We have a natural habit of filtering information. When someone speaks, we often don’t hear the raw words; we hear the version that fits our current mood or our favorite theory. This isn’t a new problem. Even the men who walked with Jesus struggled with it.
In John 21, we see a classic example of how quickly a rumor can start just because people heard what they wanted to hear rather than what was actually said.
In John 21, Jesus is finishing up a deep conversation with Peter. He just told Peter that one day he would be taken where he didn’t want to go, a hint at how Peter would eventually die.
Peter, being Peter, looks over at John and asks, “Lord, and what shall this man do?”
Basically, he was saying, “If I have to go through that, what about him?”
John 21:22, “Jesus saith unto him, If I will that he tarry till I come, what is that to thee? follow thou me.”
Jesus wasn’t making a prophecy. He was giving a hypothetical. He was saying that even if He wanted John to live until the Second Coming, it shouldn’t matter to Peter. Peter’s job was simple: follow Jesus.
But look at how fast the “grapevine” distorted it:
John 21:23, “Then went this saying abroad among the brethren, that that disciple should not die: yet Jesus said not unto him, He shall not die; but, If I will that he tarry till I come, what is that to thee?”
The disciples turned a “what if” into a “he will.”
They took a lesson on individual focus and turned it into a legend about John’s and other disciples’ immortality.
The Danger of Convenient Interpretation
We do the exact same thing with the Bible today.
We take a verse that sounds comfortable or convenient, and we stretch it to fit our life.
It’s easy to pull a verse out of context to justify a decision we’ve already made. We want the Bible to be a rubber stamp for our plans rather than a lamp for our feet. When we do that, we aren’t listening to God; we are just listening to the echo of our own desires.
We shouldn’t try to twist the words of Christ to fit a narrative that wasn’t intended. Each of us has a different path. If you spend your time trying to interpret someone else’s path or making the Bible say what you want it to say about your own, you miss the actual command: “Follow thou me.”
We must approach the Bible with humility. If we jump to conclusions based on what we want to be true, we end up with a “saying” that is common among men but has no authority from God.
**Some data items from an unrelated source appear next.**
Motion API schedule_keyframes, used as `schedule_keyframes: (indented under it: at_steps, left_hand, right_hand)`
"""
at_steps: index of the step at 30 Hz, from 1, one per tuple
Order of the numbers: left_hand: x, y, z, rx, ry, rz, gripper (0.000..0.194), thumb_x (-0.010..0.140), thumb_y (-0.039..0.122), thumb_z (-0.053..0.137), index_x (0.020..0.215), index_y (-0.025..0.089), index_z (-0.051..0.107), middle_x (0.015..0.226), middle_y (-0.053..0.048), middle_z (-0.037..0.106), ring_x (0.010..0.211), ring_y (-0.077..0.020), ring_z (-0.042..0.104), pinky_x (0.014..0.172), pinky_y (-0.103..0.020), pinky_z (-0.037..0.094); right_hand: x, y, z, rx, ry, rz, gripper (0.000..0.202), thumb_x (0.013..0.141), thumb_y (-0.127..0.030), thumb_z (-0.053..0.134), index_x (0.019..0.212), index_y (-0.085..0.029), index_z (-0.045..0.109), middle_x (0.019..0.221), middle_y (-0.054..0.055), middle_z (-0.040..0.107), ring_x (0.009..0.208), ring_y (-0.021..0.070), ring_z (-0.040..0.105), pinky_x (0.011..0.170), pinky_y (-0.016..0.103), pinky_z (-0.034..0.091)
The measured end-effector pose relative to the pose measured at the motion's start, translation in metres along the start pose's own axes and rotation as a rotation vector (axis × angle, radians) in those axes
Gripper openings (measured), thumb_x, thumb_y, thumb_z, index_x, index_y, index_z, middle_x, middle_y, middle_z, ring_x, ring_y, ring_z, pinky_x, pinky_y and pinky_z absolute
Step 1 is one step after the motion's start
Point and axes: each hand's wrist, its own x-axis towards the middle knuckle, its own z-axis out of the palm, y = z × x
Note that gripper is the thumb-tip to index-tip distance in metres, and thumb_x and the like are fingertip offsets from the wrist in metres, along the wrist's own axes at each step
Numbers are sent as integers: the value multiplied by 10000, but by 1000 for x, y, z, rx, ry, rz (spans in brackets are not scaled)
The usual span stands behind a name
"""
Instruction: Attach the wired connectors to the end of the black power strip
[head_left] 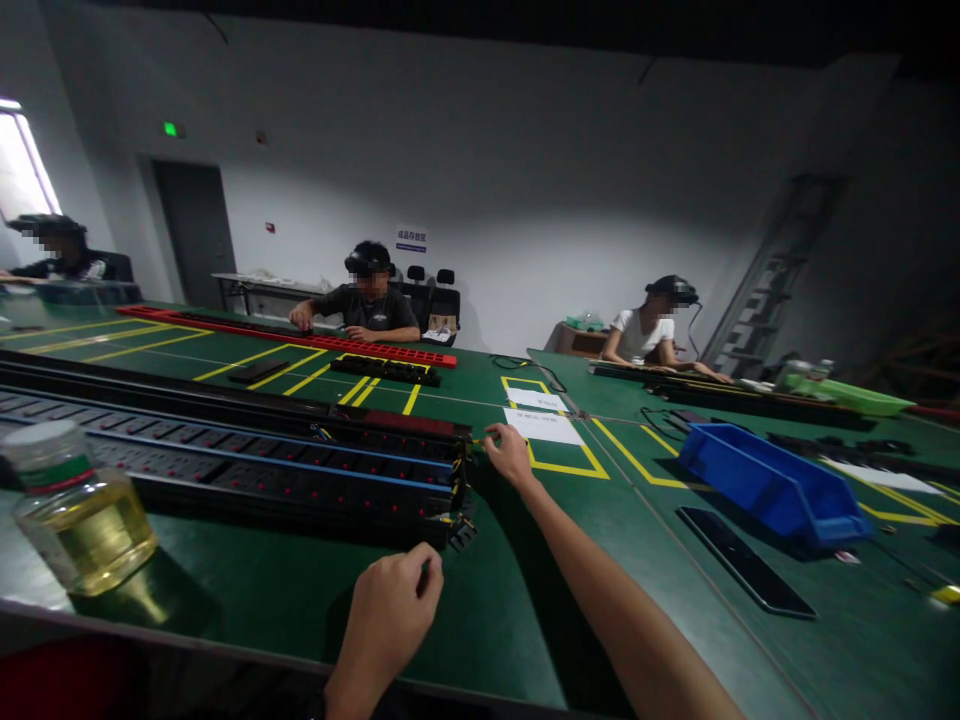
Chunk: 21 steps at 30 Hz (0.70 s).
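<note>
A long black assembly (285,470) with blue strips and small red dots lies across the left side of the green table. My right hand (508,455) is at its far right corner, fingers bent together near a thin yellow-green wire end (477,442); what they grip is too small to make out. Close to the table's front edge, my left hand (394,605) is curled, thumb against the fingers, just in front of the assembly's near right corner. Whether anything is inside it is hidden. A black connector piece (462,534) hangs out at that corner.
A bottle of yellow liquid (90,515) stands at the left. To the right are a blue bin (772,485) and a dark phone-like slab (742,560). White papers (544,425) lie beyond my right hand. Three people sit across the table, near a red rack (375,348).
</note>
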Motion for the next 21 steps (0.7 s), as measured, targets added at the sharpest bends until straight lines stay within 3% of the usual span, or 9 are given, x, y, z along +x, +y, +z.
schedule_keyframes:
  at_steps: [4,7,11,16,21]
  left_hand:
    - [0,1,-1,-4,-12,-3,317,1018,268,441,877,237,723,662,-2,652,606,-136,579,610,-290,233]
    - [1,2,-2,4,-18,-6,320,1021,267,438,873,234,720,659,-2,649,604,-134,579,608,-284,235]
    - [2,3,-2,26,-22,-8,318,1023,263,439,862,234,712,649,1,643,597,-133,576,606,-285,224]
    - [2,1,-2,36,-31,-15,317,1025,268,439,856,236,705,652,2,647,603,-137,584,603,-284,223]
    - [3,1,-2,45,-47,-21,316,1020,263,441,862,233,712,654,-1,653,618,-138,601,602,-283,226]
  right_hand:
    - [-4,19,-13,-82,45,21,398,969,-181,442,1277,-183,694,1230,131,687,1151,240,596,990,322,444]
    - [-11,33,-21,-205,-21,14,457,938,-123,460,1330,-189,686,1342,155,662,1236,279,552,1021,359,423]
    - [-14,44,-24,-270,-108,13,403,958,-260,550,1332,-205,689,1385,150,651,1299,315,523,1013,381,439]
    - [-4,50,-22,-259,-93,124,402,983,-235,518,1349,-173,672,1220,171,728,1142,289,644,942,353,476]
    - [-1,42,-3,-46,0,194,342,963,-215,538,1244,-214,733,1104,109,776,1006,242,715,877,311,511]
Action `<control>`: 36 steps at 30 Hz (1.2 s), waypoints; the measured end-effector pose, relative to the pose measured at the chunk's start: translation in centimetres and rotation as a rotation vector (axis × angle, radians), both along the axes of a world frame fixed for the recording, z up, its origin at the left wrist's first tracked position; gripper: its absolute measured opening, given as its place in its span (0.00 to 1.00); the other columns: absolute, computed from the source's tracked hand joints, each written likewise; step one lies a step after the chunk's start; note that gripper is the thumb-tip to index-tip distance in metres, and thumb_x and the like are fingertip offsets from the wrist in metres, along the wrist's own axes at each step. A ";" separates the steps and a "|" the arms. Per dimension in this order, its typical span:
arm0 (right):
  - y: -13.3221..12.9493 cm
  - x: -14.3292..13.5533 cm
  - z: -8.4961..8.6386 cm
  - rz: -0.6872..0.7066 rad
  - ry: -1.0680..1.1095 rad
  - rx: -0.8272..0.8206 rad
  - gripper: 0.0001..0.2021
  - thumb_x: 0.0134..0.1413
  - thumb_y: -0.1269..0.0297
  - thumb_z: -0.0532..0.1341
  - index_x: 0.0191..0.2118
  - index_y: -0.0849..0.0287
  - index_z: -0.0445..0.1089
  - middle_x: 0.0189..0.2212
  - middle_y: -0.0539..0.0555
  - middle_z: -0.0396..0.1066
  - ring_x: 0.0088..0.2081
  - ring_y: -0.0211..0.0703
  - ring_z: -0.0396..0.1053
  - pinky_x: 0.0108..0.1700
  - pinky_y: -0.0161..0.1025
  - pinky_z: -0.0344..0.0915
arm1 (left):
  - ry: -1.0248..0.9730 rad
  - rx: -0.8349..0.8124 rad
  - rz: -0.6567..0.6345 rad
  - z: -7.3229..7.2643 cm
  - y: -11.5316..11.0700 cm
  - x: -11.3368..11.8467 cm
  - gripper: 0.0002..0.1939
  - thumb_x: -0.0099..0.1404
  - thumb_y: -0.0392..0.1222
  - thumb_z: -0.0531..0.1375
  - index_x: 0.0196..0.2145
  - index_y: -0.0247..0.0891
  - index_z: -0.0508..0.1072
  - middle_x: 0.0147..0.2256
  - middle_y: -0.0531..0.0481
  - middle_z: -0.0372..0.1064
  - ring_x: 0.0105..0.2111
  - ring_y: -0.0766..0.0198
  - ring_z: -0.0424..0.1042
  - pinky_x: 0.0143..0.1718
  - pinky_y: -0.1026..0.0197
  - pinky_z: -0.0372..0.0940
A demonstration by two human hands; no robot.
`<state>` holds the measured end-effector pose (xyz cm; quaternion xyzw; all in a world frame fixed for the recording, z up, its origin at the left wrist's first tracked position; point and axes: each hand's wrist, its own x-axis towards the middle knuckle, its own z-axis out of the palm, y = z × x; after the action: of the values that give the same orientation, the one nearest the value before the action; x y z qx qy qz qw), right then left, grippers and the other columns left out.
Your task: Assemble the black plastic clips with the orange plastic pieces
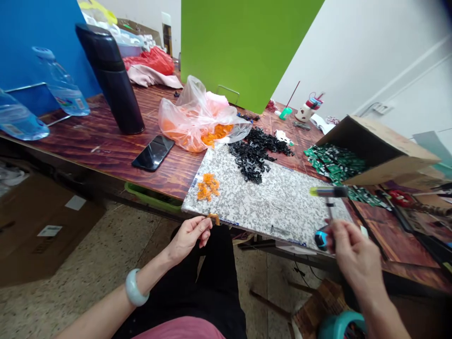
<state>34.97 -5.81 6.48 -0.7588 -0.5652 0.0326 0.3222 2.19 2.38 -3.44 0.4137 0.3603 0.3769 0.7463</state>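
Note:
My left hand (192, 234) is closed at the table's front edge, pinching a small orange plastic part (213, 217) between thumb and fingers. Left of centre on the speckled board (282, 197) lies a small pile of orange plastic parts (208, 186). Over the board's right end, my right hand (356, 252) is closed around the thin shaft of a small mallet (328, 191), whose head is yellow at one end and black at the other. A blue-and-black object (320, 239) shows beside those fingers; I cannot tell whether it belongs to the mallet.
Black plastic parts (252, 155) are heaped at the board's back. Behind them sits a clear bag (201, 117) of orange parts. A phone (153, 153) and dark flask (113, 80) stand left. At right, green-and-white pieces (335, 162) spill from a cardboard box (384, 146).

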 end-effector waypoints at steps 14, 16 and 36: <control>1.5 -14.0 -3.2 0.510 0.108 -0.167 0.08 0.64 0.68 0.50 0.36 0.58 0.64 0.26 0.49 0.64 0.27 0.36 0.62 0.30 0.31 0.59 | -0.002 -0.019 -0.014 0.1 0.3 0.0 0.20 0.58 0.56 0.60 0.26 0.34 0.67 0.16 0.60 0.57 0.14 0.73 0.58 0.16 0.69 0.54; 1.3 -14.0 -2.4 0.512 0.094 -0.137 0.07 0.63 0.69 0.50 0.36 0.58 0.64 0.26 0.49 0.64 0.26 0.35 0.62 0.29 0.31 0.59 | -0.005 -0.024 -0.014 0.1 0.3 0.0 0.20 0.58 0.56 0.60 0.26 0.34 0.67 0.16 0.60 0.57 0.14 0.73 0.58 0.15 0.69 0.54; 0.4 -14.9 0.2 0.422 0.153 0.282 0.10 0.60 0.70 0.53 0.45 0.57 0.67 0.33 0.55 0.72 0.28 0.40 0.70 0.30 0.35 0.66 | -0.004 -0.038 -0.008 0.8 0.3 0.0 0.19 0.57 0.54 0.62 0.27 0.33 0.67 0.16 0.59 0.58 0.15 0.73 0.59 0.16 0.69 0.56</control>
<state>20.05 -5.39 6.71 -0.5671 -0.6838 0.0774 0.4525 2.18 2.67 -2.68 0.3999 0.3643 0.3678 0.7563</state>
We have to let the Bible speak for itself, even when it says something that challenges us or makes us uncomfortable.
It’s easy to hear what we want. It’s hard to hear what is actually said.
When you open your Bible, try to leave your “filters” at the door. Don’t look for a verse to back up what you already want to do. Instead, ask God to show you what He is actually saying.
The disciples in John 21 had a rumor; they didn’t have the truth. John eventually died, just like the rest of them. The rumor didn’t change reality. The real power comes when we stop trying to shape the Word and let the Word shape us.